What you need to do
The records follow. Filter them to the lines that hold "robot".

Top of Extracted records

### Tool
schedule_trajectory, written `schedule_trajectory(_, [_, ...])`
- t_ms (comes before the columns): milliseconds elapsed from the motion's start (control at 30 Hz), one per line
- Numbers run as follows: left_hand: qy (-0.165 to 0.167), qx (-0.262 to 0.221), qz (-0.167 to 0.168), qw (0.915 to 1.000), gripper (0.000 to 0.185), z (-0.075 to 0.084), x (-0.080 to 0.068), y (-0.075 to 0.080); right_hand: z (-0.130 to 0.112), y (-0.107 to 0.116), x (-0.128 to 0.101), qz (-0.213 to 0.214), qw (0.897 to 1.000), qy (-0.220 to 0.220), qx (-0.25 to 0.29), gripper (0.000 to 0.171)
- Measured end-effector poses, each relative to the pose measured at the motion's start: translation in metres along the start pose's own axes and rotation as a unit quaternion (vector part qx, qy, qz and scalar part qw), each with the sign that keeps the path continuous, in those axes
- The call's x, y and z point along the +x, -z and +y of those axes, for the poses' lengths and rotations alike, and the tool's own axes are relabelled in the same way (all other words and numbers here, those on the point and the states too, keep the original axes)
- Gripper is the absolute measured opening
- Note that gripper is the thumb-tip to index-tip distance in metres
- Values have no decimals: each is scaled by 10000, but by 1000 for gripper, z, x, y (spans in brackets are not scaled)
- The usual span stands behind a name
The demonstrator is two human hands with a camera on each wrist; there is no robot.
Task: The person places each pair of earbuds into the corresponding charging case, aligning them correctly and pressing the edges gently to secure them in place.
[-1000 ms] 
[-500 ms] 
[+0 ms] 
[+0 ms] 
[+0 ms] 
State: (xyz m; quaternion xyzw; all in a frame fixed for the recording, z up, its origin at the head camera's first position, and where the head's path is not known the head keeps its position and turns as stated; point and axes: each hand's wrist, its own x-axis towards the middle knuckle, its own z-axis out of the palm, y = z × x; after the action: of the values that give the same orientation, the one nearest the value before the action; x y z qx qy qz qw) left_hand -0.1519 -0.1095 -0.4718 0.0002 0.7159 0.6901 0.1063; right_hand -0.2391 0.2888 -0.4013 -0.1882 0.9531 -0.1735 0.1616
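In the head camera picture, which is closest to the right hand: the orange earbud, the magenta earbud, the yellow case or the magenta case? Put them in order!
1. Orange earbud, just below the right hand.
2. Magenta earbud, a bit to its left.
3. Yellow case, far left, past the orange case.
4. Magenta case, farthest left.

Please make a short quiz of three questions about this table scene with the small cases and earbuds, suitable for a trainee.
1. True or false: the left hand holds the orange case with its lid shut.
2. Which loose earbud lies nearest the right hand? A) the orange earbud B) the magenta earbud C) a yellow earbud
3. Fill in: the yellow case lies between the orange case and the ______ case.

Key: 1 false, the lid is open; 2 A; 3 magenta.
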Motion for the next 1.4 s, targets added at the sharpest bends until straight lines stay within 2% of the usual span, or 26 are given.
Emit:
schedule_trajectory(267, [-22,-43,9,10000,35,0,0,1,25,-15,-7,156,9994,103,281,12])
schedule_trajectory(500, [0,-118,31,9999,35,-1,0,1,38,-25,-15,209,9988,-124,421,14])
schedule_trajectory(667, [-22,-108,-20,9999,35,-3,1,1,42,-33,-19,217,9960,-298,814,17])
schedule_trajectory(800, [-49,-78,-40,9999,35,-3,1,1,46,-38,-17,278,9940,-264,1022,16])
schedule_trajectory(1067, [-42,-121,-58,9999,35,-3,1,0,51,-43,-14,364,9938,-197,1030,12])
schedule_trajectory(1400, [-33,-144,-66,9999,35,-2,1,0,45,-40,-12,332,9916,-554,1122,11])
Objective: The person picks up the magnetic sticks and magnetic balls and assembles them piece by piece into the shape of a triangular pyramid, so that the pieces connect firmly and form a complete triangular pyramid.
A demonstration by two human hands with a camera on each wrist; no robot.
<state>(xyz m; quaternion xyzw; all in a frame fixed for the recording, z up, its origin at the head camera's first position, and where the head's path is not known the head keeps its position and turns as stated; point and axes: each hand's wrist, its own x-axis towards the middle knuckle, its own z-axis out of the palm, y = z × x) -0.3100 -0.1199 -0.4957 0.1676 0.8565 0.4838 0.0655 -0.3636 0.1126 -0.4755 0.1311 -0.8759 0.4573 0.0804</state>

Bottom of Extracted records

Solution to the problem
The demonstrator is two human hands with a camera on each wrist; there is no robot.
A demonstration by two human hands with a camera on each wrist; no robot.

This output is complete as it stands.